Higher status people (like very attractive women) are so used to being placated and supplicated to, that the rare person who knows how to playfully challenge and tease them grabs their attention.
Status is a game.
Knowing how to tease and banter effectively is one of the most effective strategies.
4. It’s OK to talk about yourself
Another big fallacy of mainstream social skills advice is that you shouldn’t talk about yourself.
The old school theory behind this is that you should be asking questions, to get the other person to open up.
While it’s true that this does work, it’s only after you’ve established yourself as a person they would want to talk to.
As I’ve already covered, asking too many questions, too soon in an interaction, comes off as “creepy” or “nosy”, more than flattering, as it’s intended.

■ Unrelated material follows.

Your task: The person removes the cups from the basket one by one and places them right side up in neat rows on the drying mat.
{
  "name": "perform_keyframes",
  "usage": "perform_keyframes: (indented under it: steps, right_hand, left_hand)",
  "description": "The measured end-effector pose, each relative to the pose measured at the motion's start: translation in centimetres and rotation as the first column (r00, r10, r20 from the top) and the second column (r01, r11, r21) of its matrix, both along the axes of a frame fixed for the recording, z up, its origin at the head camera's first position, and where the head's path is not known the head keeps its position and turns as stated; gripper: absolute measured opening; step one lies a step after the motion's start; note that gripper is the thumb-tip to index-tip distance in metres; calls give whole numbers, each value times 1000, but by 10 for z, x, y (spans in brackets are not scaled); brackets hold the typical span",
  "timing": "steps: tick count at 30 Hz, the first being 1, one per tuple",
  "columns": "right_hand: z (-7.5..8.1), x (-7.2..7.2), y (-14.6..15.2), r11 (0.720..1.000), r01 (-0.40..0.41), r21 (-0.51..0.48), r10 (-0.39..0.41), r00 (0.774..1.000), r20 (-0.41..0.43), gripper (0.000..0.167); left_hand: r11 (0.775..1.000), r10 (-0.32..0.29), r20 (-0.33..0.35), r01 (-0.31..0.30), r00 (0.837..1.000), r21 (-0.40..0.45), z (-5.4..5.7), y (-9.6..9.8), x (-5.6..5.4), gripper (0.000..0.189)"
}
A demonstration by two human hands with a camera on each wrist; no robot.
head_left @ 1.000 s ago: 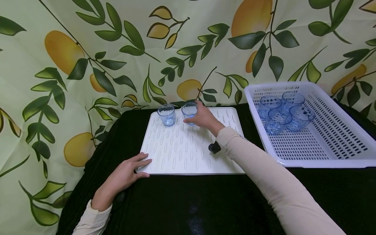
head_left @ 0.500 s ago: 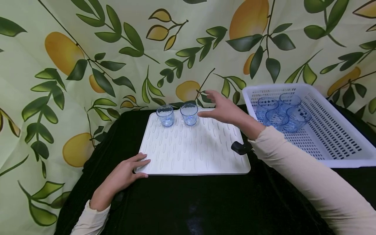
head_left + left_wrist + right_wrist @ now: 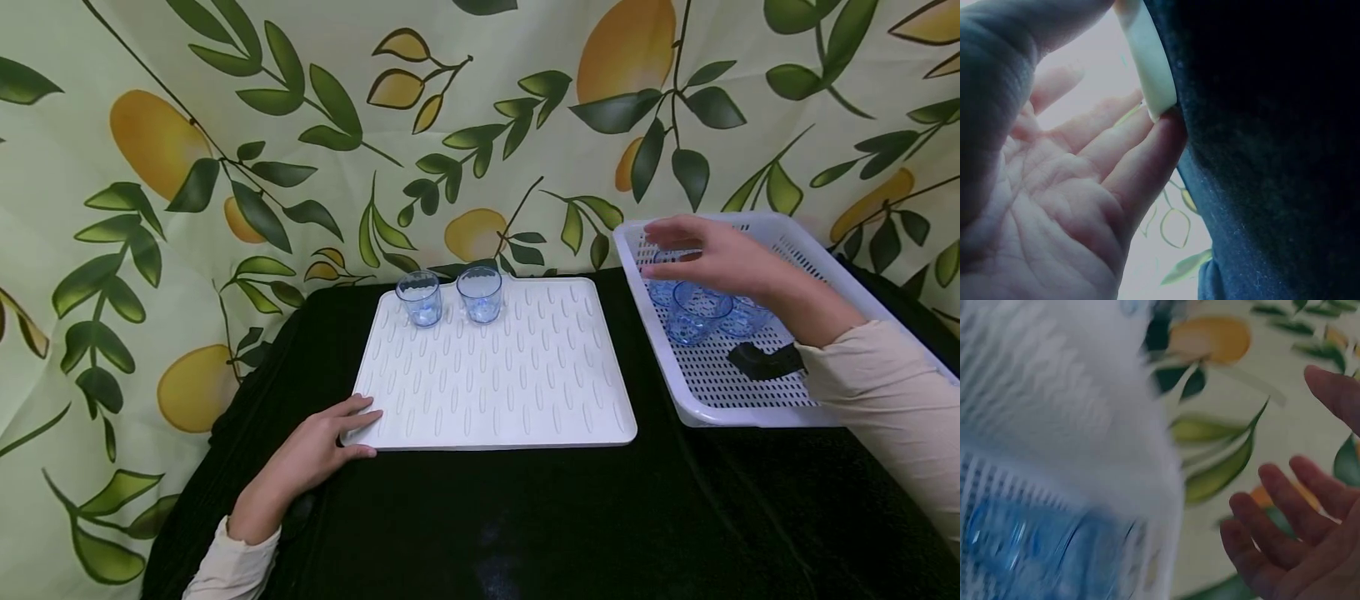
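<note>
Two clear blue glasses, the left glass point(image 3: 419, 298) and the right glass point(image 3: 480, 295), stand upright side by side at the back of a white ridged mat point(image 3: 495, 375). My left hand point(image 3: 315, 446) rests at the mat's front left corner, fingers relaxed over its edge. Over the white plastic basket point(image 3: 693, 417) hovers my right hand point(image 3: 720, 258), fingers spread and holding nothing. Beneath it several more blue glasses point(image 3: 697, 312) stand in the basket, partly hidden by the hand. The right wrist view shows the bare fingers point(image 3: 1279, 531) beside the basket wall.
A black cloth point(image 3: 487, 517) covers the table under the mat and basket. Behind hangs a curtain point(image 3: 337, 208) printed with lemons and leaves. A black strap piece point(image 3: 765, 362) sits at my right wrist.
My right hand has let go of the right glass on the mat and moved right, over the basket. The left hand has stayed at the mat's corner.
</note>
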State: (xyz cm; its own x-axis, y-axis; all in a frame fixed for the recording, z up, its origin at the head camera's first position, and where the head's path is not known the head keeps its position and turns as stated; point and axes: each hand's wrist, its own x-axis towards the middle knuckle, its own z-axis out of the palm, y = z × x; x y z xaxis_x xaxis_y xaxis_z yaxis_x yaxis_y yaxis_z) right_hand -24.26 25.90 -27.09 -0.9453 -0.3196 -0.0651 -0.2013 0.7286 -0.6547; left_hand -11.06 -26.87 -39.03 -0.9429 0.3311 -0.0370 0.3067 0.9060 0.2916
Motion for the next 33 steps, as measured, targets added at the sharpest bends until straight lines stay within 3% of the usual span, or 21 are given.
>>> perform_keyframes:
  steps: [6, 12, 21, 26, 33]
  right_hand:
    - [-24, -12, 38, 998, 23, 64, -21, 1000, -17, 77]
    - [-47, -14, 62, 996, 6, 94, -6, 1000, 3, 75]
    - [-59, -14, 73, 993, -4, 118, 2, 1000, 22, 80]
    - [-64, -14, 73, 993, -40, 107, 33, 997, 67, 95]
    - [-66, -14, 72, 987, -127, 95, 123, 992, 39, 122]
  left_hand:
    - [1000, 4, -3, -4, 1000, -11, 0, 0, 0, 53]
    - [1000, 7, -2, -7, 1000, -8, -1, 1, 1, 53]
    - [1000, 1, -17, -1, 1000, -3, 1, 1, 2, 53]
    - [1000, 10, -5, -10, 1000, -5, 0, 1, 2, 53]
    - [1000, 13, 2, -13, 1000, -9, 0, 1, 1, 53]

Contrary to what the traditional social skills gurus advise, it’s often better to tell quirky and interesting stories that convey your personality early in an interaction, at least until the point that the other person becomes invested in you, and what you have to say.
Legendary pickup artist, Mystery, called this the “hook point”, the moment when an interaction turns from you being interested in someone, to where they also become interested in you.
Making amusing statements and observations about the other person gets to the “hook point” faster and more easily than assaulting your new interest with a gauntlet of interview questions.
This is juicier bait to hook someone into a conversation, a friendship, or something more, than a boring round of “Where are you from?/ what do you do?”.
Where the virgin “social skills” practitioner would lamely ask: “...so, where are you from?”
The Chad Counter-intuitive social skills hacker would make an observation: “...You have an East Coast accent, but I also hear a hint of Southern drawl… like you grew up in the Bronx but spent the summers on a farm in Georgia…”, with a sly smirk and playful eye contact.
It should be obvious that, while the first question is an inoffensive example of polite conversation, the second statement conveys a lot more confidence and personality about the person who is saying it.
Conclusion
Take everything you know about mainstream social skills advice, and throw it in the trash.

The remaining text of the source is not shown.